## [EXERCISE]
Go through the records below line by line. Count the lines with "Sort" and give the count alone.

## [DATA RECORDS]

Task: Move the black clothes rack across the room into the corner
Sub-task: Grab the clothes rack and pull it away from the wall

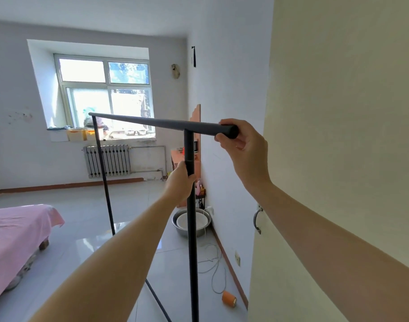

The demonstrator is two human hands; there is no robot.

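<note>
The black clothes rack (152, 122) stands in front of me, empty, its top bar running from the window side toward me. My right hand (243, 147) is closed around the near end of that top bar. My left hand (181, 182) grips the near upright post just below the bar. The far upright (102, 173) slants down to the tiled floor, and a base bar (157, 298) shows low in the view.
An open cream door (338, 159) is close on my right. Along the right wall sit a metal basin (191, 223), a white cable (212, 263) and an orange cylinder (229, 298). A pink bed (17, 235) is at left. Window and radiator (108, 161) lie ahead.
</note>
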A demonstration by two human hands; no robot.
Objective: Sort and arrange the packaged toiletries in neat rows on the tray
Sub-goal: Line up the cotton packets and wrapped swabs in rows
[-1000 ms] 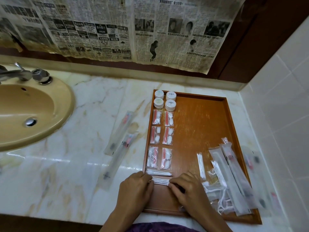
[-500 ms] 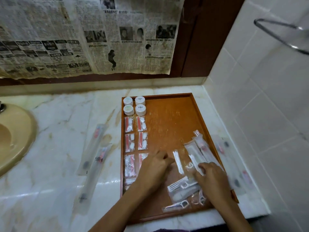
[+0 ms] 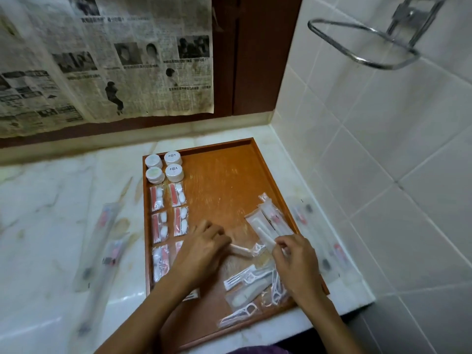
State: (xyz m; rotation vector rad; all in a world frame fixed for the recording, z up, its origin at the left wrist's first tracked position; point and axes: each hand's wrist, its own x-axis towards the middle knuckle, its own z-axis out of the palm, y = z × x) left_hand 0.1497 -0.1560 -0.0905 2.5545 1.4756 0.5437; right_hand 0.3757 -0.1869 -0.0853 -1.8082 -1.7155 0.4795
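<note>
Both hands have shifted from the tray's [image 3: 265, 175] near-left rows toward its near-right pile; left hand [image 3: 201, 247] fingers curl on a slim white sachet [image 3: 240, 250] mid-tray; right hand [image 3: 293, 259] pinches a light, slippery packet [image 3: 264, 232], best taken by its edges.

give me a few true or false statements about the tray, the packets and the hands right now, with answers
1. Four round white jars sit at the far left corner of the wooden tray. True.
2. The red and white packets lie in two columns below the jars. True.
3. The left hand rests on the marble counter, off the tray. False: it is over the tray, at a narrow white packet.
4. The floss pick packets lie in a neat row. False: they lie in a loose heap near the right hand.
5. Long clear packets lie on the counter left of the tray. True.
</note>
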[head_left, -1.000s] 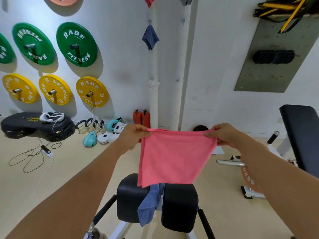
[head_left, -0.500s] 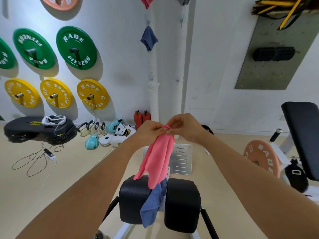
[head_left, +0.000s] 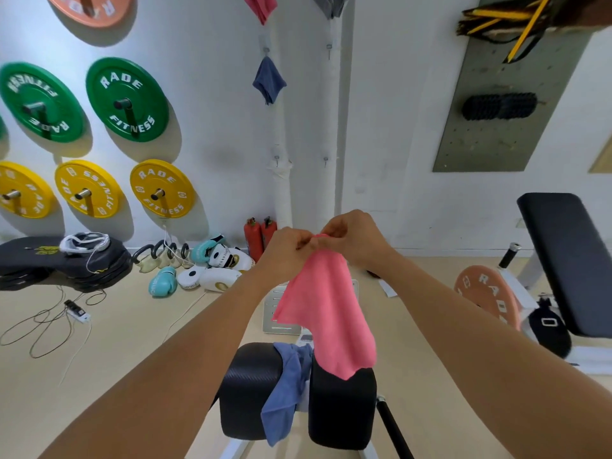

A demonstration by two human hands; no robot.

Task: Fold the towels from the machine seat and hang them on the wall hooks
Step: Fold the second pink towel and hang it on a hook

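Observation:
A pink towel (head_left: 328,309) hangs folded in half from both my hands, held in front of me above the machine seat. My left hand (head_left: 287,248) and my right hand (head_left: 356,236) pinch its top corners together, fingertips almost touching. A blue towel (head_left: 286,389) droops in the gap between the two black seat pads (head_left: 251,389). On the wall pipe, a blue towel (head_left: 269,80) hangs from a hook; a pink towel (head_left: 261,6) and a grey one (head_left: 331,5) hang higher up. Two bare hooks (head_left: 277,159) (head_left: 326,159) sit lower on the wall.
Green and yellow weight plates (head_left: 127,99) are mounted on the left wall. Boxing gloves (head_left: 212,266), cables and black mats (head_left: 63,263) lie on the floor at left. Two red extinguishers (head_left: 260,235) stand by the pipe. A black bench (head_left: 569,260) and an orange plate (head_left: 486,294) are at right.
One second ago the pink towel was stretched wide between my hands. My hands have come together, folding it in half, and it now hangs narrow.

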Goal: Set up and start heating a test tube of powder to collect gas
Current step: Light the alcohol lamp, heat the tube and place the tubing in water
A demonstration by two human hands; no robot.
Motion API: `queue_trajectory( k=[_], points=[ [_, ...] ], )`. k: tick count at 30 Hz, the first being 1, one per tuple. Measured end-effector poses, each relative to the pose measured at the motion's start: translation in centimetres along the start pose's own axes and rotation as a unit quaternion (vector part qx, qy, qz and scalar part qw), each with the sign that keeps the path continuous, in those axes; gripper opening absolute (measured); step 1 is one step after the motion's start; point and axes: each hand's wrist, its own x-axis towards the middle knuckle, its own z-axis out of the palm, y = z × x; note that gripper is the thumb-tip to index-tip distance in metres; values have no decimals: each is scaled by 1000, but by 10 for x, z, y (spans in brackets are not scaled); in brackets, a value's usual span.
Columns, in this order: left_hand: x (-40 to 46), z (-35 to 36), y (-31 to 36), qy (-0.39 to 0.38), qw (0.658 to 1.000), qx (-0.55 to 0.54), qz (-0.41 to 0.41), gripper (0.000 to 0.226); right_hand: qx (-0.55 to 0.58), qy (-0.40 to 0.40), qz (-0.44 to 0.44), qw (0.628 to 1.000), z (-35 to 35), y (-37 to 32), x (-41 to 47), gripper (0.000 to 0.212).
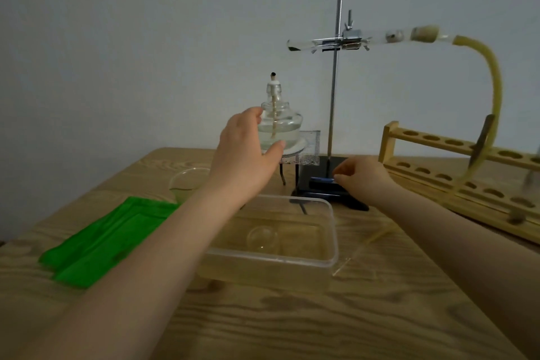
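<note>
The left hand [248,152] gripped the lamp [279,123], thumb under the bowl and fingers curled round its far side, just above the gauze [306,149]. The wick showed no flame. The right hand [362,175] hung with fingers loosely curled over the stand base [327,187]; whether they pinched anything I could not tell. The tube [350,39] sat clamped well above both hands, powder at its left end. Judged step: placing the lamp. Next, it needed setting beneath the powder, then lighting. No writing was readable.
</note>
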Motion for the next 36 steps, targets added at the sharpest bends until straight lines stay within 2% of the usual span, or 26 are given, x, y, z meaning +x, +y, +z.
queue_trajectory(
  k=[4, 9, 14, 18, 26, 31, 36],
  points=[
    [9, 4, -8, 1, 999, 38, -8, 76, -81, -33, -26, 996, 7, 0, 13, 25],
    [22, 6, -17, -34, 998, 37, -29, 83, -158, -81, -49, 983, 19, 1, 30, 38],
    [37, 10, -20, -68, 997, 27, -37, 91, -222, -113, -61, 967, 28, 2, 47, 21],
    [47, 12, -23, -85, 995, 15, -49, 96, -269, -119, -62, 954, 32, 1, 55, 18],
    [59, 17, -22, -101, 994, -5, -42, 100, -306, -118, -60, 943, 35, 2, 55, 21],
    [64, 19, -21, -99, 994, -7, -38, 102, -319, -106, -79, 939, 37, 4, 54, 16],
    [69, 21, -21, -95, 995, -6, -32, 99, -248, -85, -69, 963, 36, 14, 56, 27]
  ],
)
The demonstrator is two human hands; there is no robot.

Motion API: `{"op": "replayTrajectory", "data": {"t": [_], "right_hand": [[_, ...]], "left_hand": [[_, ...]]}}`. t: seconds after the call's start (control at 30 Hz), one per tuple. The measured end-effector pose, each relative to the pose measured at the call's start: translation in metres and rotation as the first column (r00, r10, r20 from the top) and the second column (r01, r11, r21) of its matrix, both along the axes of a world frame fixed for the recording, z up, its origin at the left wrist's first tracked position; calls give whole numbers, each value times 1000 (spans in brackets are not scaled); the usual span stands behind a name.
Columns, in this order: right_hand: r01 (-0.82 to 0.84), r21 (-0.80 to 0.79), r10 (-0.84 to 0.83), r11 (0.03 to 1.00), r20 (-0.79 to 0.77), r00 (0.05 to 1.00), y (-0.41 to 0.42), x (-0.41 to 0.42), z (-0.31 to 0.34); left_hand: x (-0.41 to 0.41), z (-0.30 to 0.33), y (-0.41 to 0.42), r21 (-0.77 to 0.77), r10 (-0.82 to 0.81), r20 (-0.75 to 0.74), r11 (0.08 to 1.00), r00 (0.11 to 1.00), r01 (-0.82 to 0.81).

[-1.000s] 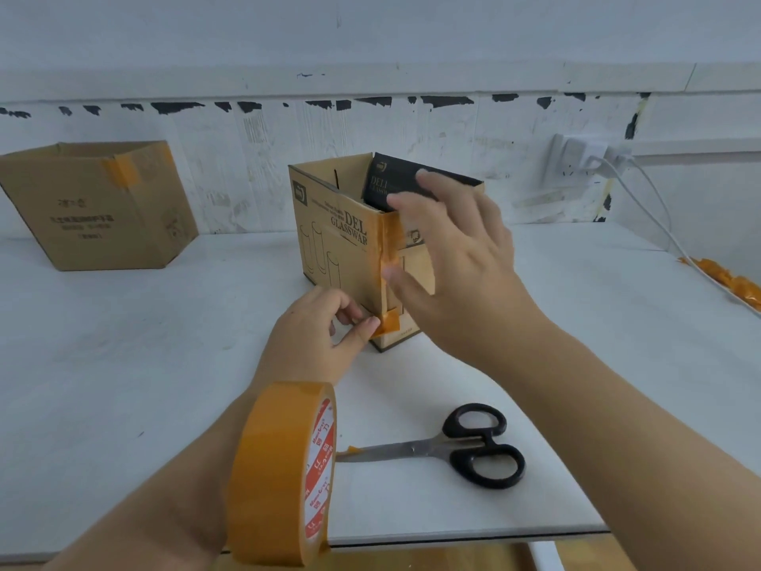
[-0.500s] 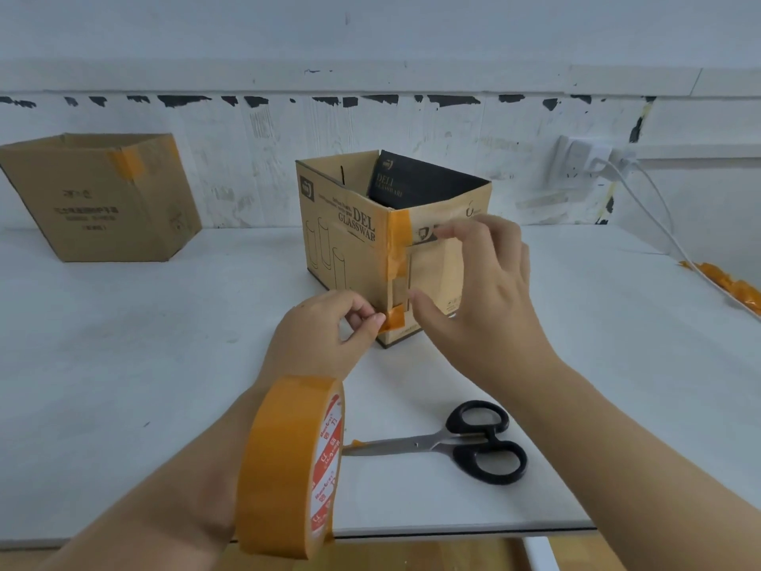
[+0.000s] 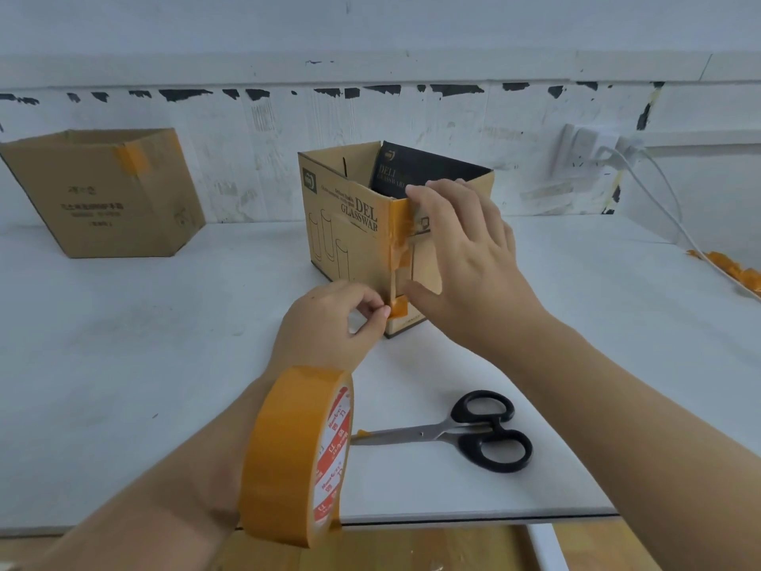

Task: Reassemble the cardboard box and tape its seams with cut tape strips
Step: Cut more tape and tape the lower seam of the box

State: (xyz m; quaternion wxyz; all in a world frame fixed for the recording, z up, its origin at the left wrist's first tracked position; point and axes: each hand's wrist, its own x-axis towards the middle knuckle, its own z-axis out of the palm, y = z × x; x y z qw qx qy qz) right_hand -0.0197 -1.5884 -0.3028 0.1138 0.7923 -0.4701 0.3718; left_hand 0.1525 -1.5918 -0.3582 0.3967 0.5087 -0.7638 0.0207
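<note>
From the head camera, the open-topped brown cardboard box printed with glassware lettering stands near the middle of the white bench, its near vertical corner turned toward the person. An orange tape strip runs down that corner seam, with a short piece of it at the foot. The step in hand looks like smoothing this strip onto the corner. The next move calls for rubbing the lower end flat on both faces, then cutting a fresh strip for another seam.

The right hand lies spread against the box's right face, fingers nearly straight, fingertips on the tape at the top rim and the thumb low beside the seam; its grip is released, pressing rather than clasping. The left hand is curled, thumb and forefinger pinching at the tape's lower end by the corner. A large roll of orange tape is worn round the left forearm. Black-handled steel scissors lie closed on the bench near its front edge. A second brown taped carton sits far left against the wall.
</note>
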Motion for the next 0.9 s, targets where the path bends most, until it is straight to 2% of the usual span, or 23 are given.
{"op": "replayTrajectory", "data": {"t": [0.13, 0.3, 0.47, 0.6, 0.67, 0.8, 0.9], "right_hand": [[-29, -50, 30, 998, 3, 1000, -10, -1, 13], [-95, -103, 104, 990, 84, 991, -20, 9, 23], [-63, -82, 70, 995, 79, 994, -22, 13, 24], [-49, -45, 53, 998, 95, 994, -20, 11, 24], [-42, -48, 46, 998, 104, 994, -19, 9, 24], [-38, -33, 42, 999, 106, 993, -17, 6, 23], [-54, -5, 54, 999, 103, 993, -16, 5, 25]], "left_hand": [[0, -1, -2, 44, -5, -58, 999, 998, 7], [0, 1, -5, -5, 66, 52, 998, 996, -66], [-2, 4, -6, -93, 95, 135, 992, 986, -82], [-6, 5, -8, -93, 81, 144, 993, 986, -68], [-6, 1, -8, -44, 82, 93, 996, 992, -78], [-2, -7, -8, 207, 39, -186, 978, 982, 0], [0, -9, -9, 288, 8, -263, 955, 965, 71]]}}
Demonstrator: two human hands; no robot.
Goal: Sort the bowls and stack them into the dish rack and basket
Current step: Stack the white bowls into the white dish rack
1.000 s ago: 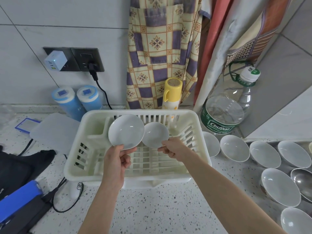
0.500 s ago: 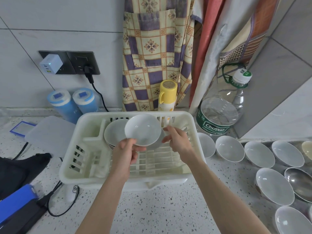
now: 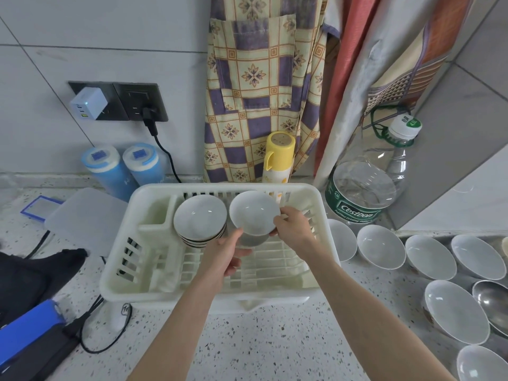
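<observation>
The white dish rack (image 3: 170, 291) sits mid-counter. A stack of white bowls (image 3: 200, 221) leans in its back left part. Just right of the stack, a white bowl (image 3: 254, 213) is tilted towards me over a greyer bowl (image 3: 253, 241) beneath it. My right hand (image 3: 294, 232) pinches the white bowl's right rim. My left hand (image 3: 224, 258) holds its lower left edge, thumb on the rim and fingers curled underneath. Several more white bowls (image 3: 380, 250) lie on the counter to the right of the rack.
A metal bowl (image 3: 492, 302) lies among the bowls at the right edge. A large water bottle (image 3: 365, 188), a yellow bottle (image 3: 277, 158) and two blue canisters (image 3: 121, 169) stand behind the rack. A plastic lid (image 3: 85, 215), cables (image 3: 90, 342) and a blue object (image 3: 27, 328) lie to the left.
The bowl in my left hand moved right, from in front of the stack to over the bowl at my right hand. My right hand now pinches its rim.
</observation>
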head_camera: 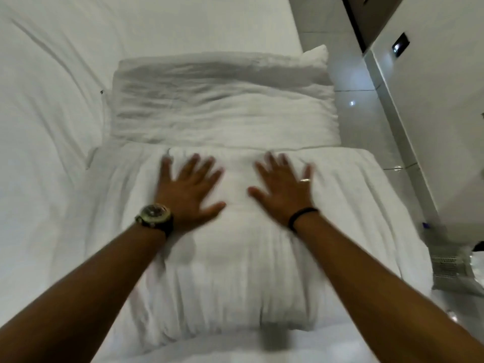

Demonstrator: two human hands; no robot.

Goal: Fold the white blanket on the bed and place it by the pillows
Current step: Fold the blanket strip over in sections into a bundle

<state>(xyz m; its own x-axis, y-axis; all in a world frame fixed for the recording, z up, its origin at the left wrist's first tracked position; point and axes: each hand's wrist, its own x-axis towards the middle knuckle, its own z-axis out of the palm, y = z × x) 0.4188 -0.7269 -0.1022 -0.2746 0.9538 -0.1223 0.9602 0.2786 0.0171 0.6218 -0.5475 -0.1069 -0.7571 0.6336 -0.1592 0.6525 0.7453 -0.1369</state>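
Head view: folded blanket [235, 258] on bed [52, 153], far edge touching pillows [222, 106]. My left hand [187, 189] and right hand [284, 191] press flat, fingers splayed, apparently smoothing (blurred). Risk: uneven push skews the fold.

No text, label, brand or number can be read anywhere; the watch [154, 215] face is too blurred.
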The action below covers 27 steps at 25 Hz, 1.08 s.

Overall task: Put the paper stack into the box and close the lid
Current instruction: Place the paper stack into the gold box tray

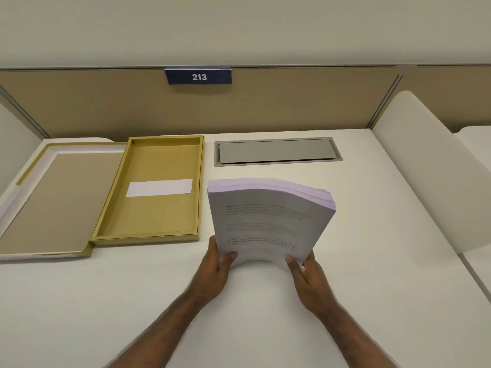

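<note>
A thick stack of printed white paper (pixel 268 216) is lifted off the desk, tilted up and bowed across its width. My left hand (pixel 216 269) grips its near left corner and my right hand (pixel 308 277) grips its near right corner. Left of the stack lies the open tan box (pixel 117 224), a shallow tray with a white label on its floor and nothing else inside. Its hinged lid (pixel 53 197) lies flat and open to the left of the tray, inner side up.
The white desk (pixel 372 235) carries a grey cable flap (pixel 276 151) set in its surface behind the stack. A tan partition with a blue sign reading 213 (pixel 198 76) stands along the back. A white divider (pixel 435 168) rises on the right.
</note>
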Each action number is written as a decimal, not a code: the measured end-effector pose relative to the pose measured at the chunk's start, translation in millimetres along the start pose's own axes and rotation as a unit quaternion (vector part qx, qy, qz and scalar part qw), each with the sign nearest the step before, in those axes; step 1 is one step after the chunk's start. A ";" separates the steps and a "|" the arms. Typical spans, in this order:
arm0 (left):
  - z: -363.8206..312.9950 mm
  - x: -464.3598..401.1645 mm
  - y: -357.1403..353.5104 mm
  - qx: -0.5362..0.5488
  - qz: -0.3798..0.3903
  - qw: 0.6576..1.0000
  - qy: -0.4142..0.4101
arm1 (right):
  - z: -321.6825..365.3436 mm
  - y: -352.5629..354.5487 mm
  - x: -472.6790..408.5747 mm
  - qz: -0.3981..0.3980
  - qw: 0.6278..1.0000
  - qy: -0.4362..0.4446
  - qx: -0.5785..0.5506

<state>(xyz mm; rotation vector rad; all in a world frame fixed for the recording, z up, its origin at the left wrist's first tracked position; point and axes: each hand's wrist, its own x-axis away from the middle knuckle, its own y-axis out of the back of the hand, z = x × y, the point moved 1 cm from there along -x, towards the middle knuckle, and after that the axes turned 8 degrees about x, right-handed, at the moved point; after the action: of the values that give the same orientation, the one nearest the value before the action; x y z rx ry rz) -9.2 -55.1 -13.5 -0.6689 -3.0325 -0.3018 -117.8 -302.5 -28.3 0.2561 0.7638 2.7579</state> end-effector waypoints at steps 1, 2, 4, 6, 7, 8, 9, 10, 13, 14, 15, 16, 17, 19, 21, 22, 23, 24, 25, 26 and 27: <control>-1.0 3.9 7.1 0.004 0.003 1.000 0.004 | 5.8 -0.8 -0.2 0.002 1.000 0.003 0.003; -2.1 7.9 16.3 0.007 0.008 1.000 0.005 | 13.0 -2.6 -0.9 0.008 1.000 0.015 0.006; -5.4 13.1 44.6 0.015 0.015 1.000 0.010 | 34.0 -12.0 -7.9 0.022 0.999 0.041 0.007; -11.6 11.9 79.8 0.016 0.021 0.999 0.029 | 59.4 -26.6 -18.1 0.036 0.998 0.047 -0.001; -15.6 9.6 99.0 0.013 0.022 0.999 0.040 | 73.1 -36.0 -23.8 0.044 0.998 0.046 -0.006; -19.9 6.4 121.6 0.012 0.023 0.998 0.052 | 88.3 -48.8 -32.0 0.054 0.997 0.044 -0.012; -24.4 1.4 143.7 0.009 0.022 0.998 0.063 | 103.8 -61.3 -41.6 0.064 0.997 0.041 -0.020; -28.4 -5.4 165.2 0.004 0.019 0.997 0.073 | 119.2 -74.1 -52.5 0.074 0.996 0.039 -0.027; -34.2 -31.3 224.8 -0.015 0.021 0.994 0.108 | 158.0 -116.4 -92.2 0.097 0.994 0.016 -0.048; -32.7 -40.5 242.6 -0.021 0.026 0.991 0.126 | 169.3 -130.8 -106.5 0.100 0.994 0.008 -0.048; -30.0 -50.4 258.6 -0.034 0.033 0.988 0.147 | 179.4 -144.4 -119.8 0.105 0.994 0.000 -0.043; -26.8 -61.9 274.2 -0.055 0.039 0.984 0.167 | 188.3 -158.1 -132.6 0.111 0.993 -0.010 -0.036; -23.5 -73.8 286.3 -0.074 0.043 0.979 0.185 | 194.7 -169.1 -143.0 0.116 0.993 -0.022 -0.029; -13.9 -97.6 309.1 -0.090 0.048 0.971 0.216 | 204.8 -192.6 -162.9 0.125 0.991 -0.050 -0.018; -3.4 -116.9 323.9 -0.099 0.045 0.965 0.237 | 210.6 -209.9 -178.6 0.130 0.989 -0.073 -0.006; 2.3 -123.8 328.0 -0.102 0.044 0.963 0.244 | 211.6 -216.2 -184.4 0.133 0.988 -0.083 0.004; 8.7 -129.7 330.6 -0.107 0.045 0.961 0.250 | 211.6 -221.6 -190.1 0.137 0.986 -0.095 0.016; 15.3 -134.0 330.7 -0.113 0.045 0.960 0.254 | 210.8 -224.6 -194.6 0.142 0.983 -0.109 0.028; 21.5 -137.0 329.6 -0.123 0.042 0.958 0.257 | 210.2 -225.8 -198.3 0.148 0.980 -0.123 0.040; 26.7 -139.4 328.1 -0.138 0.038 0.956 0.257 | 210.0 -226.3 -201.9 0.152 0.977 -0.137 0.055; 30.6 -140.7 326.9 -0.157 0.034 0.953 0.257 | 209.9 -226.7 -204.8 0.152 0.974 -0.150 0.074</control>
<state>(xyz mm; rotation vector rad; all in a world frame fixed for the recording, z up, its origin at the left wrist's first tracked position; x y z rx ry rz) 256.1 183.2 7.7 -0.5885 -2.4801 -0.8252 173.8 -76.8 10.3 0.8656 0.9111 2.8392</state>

## [WRITTEN RESPONSE]
2